L’ordre de se remettre en marche fut donné par le sifflet de Sanplan ; et Pablo demeura seul sur la route ; les hommes, en se retournant, le virent descendre de son âne, et prendre, au pied de la colline, une attitude copiée sur celle du Moine de pierre.

Une grande confiance irraisonnée entrait dans le cœur des réprouvés.

Le lendemain, à la Roque-Brussanne, Pablo passa une journée d’agréable repos.

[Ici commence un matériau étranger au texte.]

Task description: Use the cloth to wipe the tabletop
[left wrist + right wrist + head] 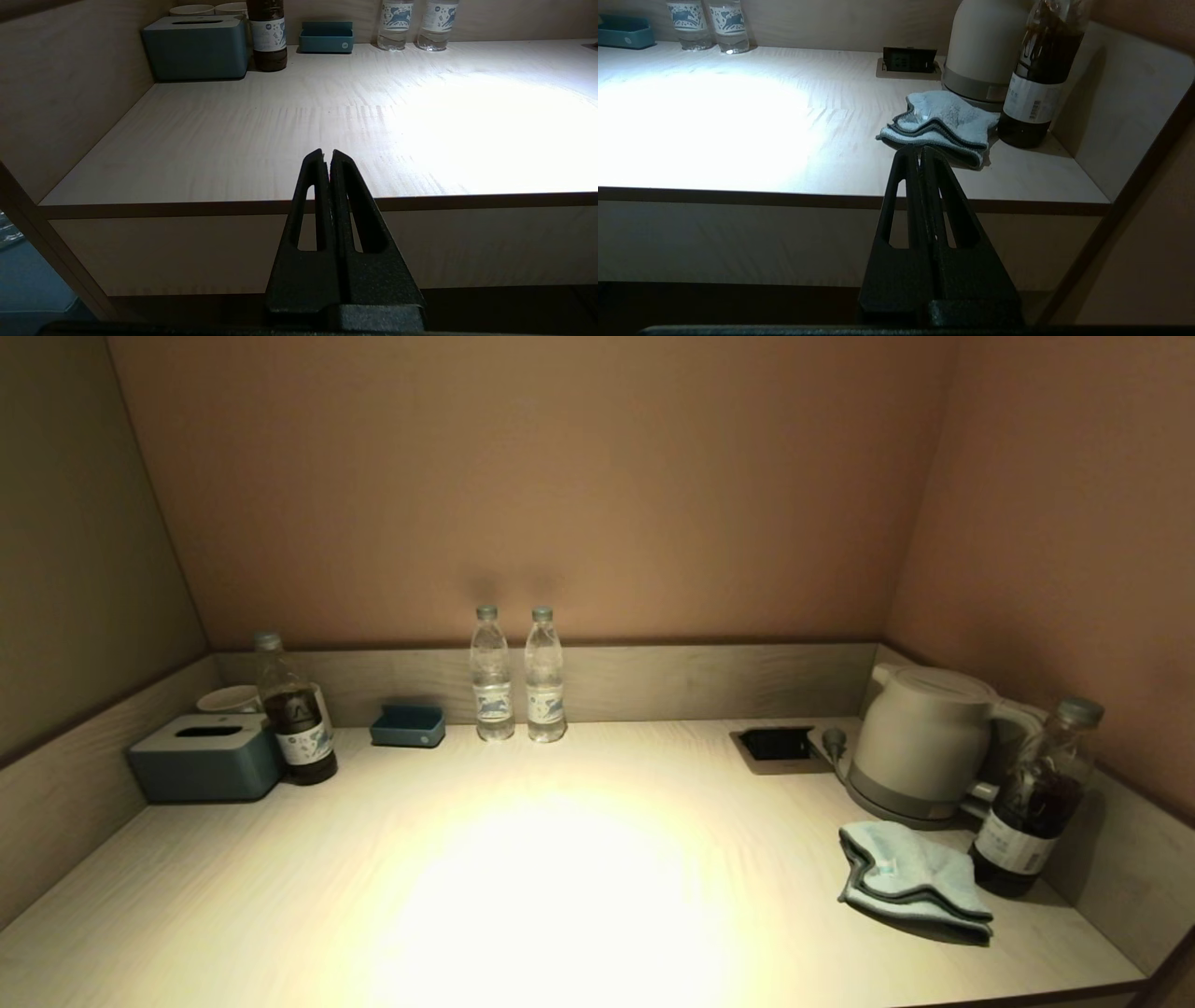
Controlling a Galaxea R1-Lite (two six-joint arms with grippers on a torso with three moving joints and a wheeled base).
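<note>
We hold our right gripper and left gripper closed and empty before the pale wood-grain laminate tabletop (nothing wiped yet), the crumpled pale blue-green microfibre cloth lying nearest the right.

The head camera looks forward and down from above the pale wood-grain laminate tabletop, taking in the whole alcove to its back rim. Each wrist camera sits low, behind its own closed black fingers, outside the front edge and facing the back wall — the left gripper in front of the left half, the right gripper in front of the right half. Both wrist views share the two clear plastic water bottles beyond the fingertips; the head view overlaps both.
</note>
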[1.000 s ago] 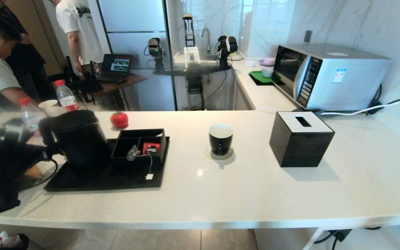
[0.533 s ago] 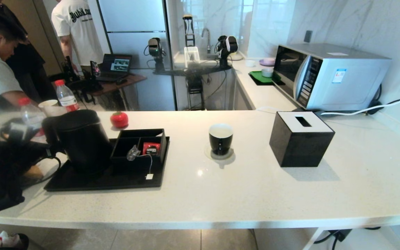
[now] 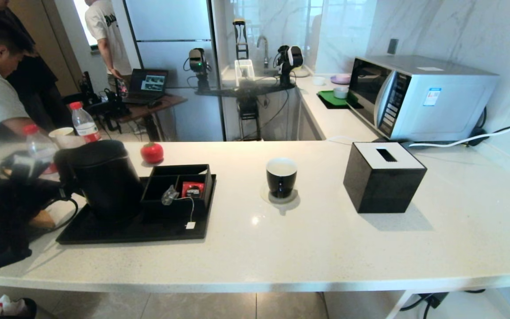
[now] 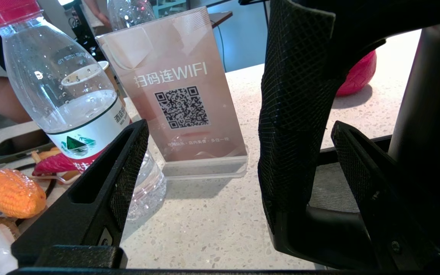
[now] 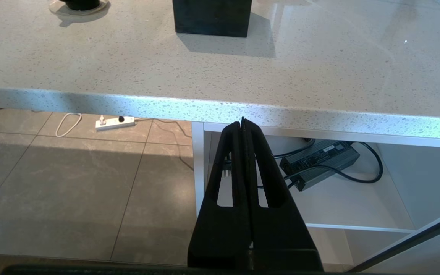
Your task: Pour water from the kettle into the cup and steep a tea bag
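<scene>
The left gripper (image 4: 235, 179) stands wide with the handle (image 4: 296, 114) of the kettle (image 3: 102, 177) between its fingers, on the tray (image 3: 104, 230) left of the cup (image 3: 281, 176); probably heavy and top-loaded, it wants a firm grip on that stiff loop.

The kettle (image 3: 104, 177) looks matt black, and its loop handle (image 4: 296, 114), standing between the wide-apart jaws, carries a fine cross-hatched texture. Beyond the jaws, the clear plastic bottle (image 4: 71, 95) with its paper label and the glossy acrylic WiFi sign (image 4: 178, 91) stand on the smooth speckled stone counter (image 4: 204, 221). The cup (image 3: 281, 177) is glossy black.
</scene>
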Robot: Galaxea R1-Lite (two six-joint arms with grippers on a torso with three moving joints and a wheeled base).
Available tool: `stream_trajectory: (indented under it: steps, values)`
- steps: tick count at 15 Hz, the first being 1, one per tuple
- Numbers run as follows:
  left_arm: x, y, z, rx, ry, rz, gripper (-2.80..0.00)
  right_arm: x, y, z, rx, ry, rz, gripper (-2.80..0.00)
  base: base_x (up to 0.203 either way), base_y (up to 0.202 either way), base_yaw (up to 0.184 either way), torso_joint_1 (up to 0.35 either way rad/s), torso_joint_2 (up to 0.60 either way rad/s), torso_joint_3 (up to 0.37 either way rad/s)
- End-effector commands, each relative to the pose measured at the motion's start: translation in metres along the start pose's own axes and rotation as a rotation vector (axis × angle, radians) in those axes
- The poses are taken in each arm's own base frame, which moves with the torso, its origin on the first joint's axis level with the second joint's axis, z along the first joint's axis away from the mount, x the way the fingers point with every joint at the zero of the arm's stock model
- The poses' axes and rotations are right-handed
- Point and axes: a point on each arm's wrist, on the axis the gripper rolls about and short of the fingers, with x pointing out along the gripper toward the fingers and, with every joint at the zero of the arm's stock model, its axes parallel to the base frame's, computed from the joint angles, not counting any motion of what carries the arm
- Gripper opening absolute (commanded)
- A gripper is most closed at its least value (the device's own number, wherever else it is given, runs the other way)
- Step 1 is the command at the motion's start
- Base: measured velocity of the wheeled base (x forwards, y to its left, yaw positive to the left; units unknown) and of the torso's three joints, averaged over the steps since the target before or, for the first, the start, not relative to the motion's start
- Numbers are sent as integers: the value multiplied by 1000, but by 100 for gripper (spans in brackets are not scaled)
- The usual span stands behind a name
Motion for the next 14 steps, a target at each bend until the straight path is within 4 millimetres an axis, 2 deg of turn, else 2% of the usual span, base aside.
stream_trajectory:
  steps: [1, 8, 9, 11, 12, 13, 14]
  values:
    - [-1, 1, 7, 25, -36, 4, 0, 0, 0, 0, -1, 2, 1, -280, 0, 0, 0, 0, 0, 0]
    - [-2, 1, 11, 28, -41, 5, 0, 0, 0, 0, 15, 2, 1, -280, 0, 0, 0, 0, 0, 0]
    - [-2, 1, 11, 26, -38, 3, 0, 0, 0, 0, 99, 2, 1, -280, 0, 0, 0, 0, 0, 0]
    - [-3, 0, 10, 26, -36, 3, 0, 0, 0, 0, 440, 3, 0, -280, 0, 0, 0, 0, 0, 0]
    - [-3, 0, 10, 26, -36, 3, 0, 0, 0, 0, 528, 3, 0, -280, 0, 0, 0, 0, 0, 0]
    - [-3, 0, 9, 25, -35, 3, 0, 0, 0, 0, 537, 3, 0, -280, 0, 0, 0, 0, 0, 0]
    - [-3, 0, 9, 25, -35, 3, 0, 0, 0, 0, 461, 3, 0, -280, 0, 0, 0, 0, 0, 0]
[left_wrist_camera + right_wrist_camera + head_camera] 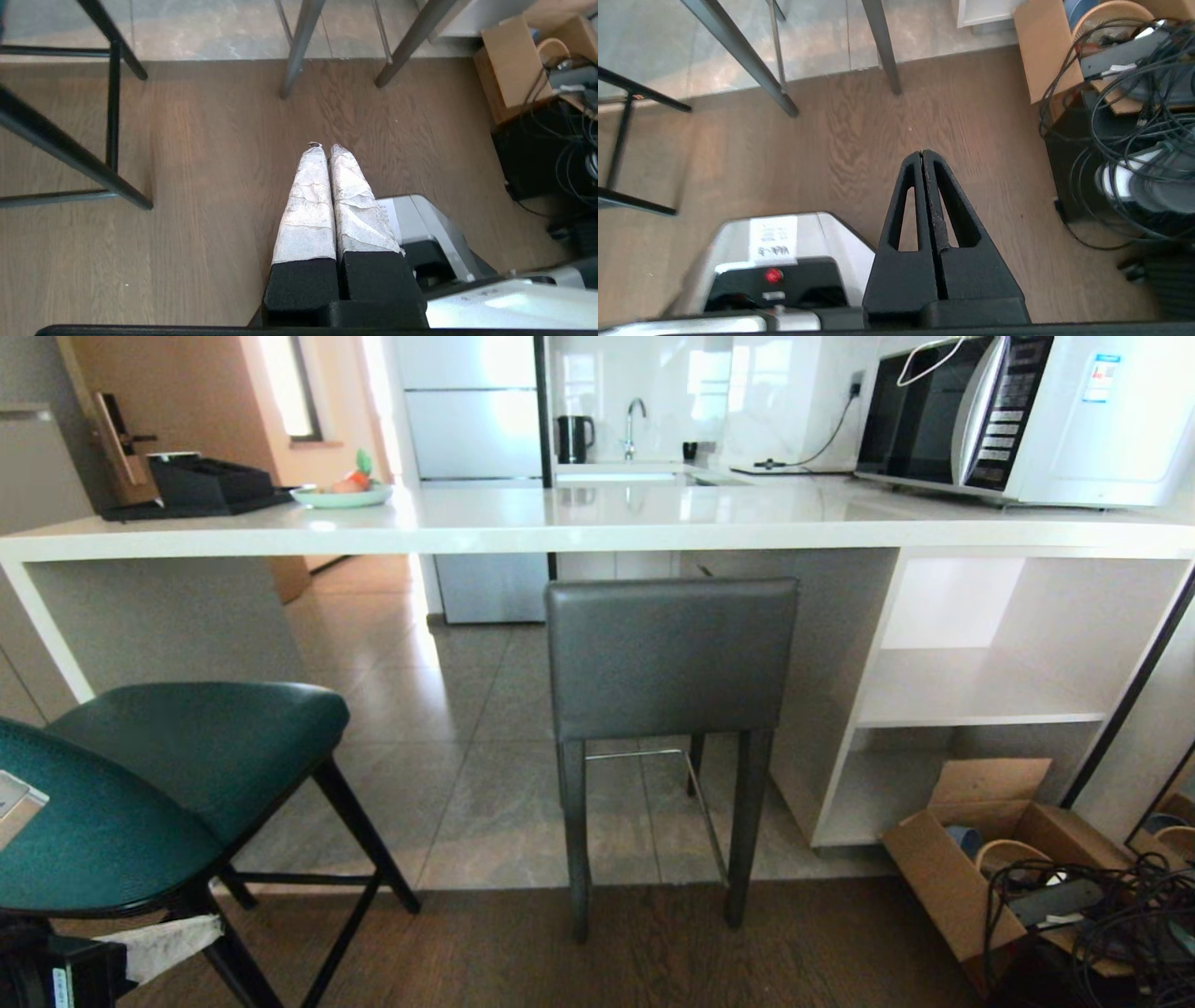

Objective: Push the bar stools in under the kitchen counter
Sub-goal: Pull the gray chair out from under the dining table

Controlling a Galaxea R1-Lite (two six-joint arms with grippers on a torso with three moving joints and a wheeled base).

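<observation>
On my far left the teal stool (177, 775) stands well out from the kitchen counter (597, 527), turned at an angle; if I push it off-centre, I think it may swing and hit the white side panel (47, 625). In the middle, the grey stool (670, 658) is close under the slab but its near legs are on the wood floor; the edge to the tiles could catch them and tip it. On the right, the cardboard box (971, 831) and cables (1120, 896) could snag my base. My left gripper (322, 148) and right gripper (923, 154) hang low above the floor, fingers pressed together, holding nothing.
</observation>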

Et, la nuit suivante, en route vers Solliès, il disait à son âne qui secouait les oreilles d’un air d’intelligence un peu dédaigneuse :

— Notre Gaspard est vraiment un homme bien extraordinaire et qui, de jour en jour, m’étonne davantage. Qu’il veuille mettre notre troupe en état de sécurité dans les caveaux de Solliès, rien de plus naturel ; mais ne m’a-t-il pas dit : « Ami Pablo, prépare-toi à édifier nos gens et à leur prêcher la sagesse. Tu leur expliqueras la mission honorable que je me suis imposée. Tu combattras dans leur esprit les leçons d’aveugle révolte que leur donnait Tornade. Fais-leur comprendre que, tout insurgents que nous sommes, nous pouvons faire notre salut et nous rendre encore dignes de l’estime publique. Tu profiteras, à Solliès, de nos loisirs et de la sainteté du lieu, pour suggérer à nos hommes des idées de bon sens… » Tels sont les ordres de mon chef ; et, de mon mieux, je lui obéirai. Et voilà donc qu’il me ramène à ma vocation première, et je vais devenir un agneau prédicant au milieu d’un troupeau de loups ! Soit. A ce jeu, peut-être me convertirai-je moi-même ! Dieu, en tous cas, me comprendra mieux que les hommes. Ainsi-soit-il.

Ainsi s’exprimait Pablo, parlant à son âne qui ne lui prêtait qu’une demi-attention. Et le moine ajoutait :

— Je connais ce Solliès et son église imposante qui domine la large vallée. J’ai admiré sa vaste terrasse fortifiée. Elle est comme un reposoir, un plateau sacré, un haut lieu vénérable, fait pour inspirer des pensées extra-terrestres… Notre Gaspard est décidément un grand politique ; et, si nous l’écoutons, nous finirons par édifier le monde, par nous transformer tous en ermites, en régiment de pénitents, en moines pleins d’humilité et d’obédience… Et pourquoi pas ?… Vanitas vanitarum… que Dieu me bénisse ! me voilà ermite redevenu !… Et cela encore est vanité, sujet d’étonnement, rongement de foie, cassement de tête, et incompréhensible fatigue d’esprit… J’envie toujours davantage, ô mon âne, ta placidité, et ton mépris avoué pour la pensée humaine ; je parle et tu secoues les oreilles, loin de les tendre vers moi !… Que puis-je t’apprendre, en effet ? que sais-je ? L’orgueil de l’homme est une outre gonflée de vent ; et les voies de Dieu sont véritablement insondables. J’ai traversé le monde des honnêtes gens et il m’est apparu empli de coquins… Je vis aujourd’hui parmi les réprouvés et je rencontre chez eux les lumières de la conscience !… i, mon âne… Tu vas où nous allons tous !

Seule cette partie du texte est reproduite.